Car il manque quelques ingrédients à cette scène US pour être indiscutablement dénommée mouvement. Un mouvement quand il concerne les idées ou l’art, selon le Petit Robert, est une : « action collective dirigée ou spontanée tendant à produire un changement d’idées, d’opinions ou d’organisation sociale ». Un mouvement artistique tend à une évolution de son art.

Les pionniers américains n’en sont pas à vouloir changer quoique ce soit, leur unique but est de jouer de la musique.

C’est à Londres que les étincelles américaines vont déclencher un brasier.
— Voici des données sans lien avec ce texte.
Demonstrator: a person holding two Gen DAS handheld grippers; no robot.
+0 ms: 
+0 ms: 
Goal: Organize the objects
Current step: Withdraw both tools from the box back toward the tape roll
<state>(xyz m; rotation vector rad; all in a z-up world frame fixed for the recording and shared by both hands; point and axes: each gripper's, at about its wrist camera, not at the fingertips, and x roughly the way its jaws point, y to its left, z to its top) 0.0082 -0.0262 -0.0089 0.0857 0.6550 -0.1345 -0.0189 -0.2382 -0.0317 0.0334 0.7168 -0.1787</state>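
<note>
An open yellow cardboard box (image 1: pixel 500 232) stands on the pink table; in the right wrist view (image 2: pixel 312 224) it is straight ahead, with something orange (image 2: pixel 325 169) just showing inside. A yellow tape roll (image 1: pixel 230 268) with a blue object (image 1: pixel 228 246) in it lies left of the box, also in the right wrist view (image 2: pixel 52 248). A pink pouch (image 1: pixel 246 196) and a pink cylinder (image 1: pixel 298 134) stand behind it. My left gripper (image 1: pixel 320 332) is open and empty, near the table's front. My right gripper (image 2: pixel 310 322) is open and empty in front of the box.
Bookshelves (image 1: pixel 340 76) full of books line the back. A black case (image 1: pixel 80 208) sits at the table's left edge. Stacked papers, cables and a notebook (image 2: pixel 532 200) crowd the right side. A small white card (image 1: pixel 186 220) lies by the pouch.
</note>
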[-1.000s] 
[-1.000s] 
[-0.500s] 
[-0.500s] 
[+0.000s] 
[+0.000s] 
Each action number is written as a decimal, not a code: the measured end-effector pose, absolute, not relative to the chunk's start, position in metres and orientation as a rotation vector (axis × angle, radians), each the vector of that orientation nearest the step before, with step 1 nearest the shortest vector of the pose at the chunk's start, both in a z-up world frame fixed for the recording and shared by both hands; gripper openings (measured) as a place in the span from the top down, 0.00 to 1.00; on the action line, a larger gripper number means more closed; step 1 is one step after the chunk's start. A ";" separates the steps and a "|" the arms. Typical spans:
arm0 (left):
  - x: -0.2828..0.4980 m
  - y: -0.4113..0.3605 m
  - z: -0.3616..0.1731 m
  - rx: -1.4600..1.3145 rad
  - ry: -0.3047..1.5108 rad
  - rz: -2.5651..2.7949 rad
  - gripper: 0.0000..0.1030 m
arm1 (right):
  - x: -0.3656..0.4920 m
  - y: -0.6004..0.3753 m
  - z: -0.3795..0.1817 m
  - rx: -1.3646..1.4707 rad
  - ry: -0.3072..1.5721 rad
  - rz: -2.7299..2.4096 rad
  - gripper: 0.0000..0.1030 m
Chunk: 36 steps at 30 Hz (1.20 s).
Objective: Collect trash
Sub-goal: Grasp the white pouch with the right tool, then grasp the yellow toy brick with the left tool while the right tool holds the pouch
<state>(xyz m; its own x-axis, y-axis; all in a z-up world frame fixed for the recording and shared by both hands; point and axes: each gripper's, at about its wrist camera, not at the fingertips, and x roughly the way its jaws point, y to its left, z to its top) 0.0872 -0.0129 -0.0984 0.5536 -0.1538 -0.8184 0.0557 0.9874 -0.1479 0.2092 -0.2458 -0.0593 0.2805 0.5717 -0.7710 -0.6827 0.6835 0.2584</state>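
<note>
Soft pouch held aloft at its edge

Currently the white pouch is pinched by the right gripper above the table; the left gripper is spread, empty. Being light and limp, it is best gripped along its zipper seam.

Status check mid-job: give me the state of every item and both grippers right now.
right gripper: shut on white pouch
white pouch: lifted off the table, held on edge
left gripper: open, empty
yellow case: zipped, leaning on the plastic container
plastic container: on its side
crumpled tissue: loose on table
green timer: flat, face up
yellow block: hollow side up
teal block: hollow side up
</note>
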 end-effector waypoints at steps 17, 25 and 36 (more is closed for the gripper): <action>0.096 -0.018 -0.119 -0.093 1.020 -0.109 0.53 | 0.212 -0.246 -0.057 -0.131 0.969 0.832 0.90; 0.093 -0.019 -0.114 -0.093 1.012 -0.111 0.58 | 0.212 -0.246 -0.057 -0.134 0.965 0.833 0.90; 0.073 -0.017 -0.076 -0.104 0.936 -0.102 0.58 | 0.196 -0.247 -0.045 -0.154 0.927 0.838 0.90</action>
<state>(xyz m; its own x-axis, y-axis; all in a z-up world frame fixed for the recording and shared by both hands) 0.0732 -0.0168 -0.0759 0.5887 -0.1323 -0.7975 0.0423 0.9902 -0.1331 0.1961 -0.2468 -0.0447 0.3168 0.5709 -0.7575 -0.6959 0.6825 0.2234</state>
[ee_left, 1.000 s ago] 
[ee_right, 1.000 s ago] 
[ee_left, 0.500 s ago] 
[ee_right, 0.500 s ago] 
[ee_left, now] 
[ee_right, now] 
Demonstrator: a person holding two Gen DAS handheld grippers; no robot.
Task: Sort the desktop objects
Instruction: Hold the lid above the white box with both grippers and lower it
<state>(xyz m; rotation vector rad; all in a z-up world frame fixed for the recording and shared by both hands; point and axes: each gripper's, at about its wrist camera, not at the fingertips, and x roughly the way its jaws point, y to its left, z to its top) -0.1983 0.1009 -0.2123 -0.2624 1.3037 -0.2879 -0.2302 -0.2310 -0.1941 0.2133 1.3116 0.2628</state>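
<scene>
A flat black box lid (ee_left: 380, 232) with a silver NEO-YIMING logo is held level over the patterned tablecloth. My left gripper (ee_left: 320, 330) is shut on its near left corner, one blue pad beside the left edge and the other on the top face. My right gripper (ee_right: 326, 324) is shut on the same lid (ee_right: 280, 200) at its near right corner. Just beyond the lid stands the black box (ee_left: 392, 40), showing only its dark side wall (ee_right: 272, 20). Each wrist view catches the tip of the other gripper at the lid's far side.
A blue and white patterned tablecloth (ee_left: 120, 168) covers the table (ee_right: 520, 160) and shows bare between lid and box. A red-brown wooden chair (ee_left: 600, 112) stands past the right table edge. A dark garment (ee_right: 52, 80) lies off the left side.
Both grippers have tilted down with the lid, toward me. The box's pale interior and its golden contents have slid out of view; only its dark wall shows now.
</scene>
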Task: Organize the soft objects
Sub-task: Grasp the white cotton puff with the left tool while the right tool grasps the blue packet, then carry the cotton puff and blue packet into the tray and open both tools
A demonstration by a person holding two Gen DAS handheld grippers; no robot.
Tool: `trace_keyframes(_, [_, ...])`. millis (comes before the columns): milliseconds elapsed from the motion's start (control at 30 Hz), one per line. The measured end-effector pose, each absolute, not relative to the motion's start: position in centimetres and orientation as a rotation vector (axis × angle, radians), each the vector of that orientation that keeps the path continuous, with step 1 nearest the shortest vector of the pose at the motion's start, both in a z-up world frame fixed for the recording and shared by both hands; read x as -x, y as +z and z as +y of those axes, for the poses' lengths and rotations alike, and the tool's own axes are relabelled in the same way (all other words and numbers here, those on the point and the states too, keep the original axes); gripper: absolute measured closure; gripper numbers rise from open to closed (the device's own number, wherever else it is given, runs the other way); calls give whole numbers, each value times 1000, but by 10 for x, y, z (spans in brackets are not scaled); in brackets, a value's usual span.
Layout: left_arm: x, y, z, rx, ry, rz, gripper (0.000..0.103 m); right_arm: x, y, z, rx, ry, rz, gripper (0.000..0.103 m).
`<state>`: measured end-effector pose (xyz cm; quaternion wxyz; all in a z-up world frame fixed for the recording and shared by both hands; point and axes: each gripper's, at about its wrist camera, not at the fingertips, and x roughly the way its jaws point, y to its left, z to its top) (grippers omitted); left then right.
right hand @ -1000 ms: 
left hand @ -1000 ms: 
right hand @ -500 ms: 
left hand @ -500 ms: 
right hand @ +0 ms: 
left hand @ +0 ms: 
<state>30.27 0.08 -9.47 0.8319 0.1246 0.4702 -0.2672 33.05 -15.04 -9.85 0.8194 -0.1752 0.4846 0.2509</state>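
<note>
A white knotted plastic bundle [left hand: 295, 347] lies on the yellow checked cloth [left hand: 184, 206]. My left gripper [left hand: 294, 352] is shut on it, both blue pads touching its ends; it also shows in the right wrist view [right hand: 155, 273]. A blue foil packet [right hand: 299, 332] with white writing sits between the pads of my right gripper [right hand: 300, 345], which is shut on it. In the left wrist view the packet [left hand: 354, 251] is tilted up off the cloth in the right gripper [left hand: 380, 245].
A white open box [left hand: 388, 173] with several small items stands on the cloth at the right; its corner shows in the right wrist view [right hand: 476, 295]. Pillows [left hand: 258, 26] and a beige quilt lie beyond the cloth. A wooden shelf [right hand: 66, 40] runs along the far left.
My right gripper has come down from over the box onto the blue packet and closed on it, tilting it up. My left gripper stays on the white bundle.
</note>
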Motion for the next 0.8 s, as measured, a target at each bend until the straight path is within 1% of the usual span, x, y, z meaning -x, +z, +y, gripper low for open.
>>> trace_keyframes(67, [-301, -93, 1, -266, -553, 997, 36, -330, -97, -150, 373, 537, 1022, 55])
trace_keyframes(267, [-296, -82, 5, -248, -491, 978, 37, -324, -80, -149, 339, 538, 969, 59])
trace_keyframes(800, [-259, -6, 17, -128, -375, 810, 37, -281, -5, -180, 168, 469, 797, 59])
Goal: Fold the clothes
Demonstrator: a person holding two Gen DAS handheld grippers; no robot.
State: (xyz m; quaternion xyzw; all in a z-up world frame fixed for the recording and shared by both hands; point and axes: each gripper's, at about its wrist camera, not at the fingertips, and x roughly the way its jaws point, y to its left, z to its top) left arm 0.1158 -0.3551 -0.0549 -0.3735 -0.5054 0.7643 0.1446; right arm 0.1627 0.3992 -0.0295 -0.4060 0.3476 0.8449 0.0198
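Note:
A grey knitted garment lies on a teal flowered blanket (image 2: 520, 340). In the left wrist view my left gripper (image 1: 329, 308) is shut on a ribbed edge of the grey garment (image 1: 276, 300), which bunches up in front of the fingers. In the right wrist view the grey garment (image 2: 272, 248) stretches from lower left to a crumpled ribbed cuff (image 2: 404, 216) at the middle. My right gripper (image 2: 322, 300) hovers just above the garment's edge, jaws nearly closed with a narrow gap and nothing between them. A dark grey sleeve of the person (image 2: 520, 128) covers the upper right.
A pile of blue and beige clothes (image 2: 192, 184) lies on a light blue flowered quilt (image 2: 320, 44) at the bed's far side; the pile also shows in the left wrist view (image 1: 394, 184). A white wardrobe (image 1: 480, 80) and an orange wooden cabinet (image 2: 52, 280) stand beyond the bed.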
D’illustres inconnus, tels que Malcolm McLaren, Johnny Rotten, Joe Strummer, Bernie Rhodes, Vivienne Westwood, Siouxsie Sioux vont donner une idéologie aux punks, participer à la construction d’un mouvement artistique englobant l’art dans son ensemble et surtout mettre une belle pagaille dans l’Angleterre de ces 70’s finissantes.

Et le lien entre les deux scènes, le véritable déclencheur de ce joyeux bordel sera le machiavélique Malcolm Mc Laren !

Malcolm est très marqué par les révoltes étudiantes de Mai 68 et notamment les idées propagées par les anarchistes tendances « situationnistes ». Disciples du philosophe Guy Debord, ils prônent alors le détournement, stratégie consistant au renversement de l’ordre esthétique en réutilisant les slogans, les images publicitaires ou encore les campagnes de marketing pour créer une nouvelle œuvre portant un message différent, opposé au message original. 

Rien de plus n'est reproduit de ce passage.